Mean-square bounded synchronization of fractional-order chaotic Lur’e systems under deception attack

This paper discussed the mean-square bounded synchronization (MSBS) of fractional-order chaotic Lur’e systems (FOCLSs) in the presence of deception attacks. Firstly, it was assumed that the channel of the controller to the actuator was subjected to stochastic deception attacks, which were modeled by the Bernoulli stochastic variable. Secondly, impulsive control was proposed to achieve the aim of the MSBS of FOCLSs. Moreover, the event-triggered mechanism (ETM) is added to the impulsive control to decrease the controller update times and save computing resources consumption.

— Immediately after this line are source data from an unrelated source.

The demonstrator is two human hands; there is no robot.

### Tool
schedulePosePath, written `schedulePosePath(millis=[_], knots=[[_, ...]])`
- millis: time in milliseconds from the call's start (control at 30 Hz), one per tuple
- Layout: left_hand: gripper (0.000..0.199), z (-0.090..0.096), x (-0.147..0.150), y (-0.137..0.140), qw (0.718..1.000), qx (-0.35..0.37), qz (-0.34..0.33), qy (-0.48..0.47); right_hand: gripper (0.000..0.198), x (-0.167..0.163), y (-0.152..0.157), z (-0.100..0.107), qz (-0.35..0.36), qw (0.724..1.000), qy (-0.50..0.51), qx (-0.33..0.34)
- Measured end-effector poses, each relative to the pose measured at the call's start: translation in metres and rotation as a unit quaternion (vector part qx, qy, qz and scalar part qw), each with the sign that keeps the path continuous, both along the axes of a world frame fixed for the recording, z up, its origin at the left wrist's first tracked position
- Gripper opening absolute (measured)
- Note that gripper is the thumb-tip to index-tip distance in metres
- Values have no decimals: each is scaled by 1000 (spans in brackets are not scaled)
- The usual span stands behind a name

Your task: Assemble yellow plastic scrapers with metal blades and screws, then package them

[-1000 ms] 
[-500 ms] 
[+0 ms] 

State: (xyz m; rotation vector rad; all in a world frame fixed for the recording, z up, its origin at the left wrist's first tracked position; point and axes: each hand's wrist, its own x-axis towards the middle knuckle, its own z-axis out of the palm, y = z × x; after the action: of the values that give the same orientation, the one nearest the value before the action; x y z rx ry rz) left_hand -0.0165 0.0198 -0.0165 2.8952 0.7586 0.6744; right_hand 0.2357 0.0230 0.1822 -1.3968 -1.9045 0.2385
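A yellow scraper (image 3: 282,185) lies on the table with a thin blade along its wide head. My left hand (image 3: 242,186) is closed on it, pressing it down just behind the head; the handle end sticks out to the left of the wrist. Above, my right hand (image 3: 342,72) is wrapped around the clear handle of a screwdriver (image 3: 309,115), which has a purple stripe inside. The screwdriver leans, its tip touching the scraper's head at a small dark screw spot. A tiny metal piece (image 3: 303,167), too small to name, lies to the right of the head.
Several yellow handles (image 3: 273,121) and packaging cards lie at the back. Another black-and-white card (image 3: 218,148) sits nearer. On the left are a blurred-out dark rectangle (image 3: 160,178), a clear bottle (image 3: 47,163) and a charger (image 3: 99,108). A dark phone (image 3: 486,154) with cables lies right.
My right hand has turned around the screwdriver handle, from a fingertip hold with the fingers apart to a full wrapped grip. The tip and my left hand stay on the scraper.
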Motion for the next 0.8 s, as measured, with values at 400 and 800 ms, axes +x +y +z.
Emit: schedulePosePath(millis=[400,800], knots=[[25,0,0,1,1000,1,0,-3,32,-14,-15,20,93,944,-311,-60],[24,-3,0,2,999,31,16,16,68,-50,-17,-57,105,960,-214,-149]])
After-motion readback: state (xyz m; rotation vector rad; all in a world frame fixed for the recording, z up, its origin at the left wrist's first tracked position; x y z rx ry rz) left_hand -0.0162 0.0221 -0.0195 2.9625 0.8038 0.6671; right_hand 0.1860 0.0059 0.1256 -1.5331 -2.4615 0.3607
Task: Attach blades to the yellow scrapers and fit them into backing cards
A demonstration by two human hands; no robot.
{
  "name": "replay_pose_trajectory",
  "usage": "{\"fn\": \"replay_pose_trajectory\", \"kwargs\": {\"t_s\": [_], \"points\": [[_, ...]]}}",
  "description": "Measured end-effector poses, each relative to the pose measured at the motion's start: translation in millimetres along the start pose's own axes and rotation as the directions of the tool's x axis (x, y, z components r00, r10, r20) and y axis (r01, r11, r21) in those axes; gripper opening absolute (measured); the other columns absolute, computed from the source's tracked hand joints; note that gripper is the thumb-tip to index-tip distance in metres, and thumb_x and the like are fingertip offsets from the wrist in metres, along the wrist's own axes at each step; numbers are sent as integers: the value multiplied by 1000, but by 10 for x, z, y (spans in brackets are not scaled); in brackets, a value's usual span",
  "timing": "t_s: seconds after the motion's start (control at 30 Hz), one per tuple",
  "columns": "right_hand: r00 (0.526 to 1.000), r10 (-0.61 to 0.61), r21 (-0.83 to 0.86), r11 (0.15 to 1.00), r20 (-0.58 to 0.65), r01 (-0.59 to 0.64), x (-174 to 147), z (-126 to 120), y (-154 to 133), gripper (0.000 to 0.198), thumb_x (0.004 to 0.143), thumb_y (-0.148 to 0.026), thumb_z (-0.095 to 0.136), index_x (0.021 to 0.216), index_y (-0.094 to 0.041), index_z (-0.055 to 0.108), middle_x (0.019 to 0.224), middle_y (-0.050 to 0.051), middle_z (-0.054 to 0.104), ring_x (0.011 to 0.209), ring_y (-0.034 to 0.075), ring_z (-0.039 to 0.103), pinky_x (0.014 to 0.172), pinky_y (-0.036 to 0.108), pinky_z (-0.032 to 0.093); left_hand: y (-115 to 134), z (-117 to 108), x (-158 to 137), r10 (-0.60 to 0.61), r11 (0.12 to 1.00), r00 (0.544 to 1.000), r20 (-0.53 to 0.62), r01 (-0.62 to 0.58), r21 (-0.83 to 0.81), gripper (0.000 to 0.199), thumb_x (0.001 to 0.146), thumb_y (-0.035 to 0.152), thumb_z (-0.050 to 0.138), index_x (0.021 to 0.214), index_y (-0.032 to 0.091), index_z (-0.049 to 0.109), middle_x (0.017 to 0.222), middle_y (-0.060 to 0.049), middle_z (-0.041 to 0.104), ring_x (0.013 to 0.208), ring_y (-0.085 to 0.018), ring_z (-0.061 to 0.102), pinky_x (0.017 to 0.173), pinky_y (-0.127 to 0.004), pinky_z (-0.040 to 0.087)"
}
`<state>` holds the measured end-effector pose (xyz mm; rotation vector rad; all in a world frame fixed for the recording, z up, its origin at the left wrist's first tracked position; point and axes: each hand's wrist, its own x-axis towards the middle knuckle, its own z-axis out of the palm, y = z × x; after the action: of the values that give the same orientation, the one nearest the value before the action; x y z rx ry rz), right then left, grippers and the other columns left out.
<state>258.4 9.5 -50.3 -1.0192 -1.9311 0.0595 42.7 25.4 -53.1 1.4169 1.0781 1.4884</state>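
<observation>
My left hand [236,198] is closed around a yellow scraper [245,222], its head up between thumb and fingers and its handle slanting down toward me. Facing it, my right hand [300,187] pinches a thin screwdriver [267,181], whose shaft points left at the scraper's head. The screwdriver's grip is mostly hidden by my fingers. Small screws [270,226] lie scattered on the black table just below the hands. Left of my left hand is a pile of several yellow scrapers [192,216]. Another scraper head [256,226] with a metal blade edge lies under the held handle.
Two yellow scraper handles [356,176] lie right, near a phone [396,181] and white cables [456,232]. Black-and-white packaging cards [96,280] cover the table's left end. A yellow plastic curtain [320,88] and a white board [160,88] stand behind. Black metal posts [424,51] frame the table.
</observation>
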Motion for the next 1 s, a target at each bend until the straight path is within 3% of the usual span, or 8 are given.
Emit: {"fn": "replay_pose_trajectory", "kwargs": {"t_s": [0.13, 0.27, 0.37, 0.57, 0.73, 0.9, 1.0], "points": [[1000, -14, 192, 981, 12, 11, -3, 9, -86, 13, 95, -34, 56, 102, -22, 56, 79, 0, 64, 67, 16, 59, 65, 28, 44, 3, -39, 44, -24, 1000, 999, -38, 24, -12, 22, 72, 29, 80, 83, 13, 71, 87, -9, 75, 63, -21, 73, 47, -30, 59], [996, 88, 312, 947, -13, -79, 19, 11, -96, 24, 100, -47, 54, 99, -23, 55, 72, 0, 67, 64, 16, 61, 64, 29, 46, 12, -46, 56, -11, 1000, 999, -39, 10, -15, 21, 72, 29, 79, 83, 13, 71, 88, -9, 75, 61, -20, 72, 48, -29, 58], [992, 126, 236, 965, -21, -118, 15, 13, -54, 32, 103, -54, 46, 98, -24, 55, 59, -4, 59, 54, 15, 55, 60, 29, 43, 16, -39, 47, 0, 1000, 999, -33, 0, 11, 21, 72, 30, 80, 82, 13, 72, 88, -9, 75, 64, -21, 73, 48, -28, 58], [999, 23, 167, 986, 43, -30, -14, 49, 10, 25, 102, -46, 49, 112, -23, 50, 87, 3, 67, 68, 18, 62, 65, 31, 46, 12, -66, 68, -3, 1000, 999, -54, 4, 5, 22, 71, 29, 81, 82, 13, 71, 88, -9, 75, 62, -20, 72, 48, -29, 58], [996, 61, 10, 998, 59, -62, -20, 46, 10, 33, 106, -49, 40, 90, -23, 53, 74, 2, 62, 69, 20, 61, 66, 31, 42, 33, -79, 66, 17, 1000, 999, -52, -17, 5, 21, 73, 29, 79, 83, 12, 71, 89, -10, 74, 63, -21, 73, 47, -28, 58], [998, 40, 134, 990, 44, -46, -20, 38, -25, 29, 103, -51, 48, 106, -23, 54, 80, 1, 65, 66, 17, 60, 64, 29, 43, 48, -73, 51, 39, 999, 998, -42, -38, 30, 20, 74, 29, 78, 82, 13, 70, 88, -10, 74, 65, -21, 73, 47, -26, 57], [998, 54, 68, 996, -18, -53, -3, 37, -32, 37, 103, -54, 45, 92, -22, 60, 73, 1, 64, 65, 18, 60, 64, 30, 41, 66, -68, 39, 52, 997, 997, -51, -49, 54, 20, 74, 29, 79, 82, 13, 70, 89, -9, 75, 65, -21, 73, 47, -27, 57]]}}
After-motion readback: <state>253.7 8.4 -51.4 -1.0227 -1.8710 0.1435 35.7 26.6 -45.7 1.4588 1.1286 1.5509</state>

Applied the fractional-order calculus, the Laplace transform, and the definition of MSBS, sufficient criteria were derived to guarantee the MSBS of FOCLSs, with the criteria being dependent on the order of the system. The upper bound of the synchronization error is given for the error system under impulsive control and event-triggered impulsive control (ETIC), respectively. Finally, Chua’s circuit was employed to indicate the practicability of the MSBS of FOCLSs. •A low-consumption controller about fractional-order is adopted for the first time.•Deception attack is introduced into fractional-order chaotic Lur’e systems.•The event-triggered impulsive controller is used to save communication resources.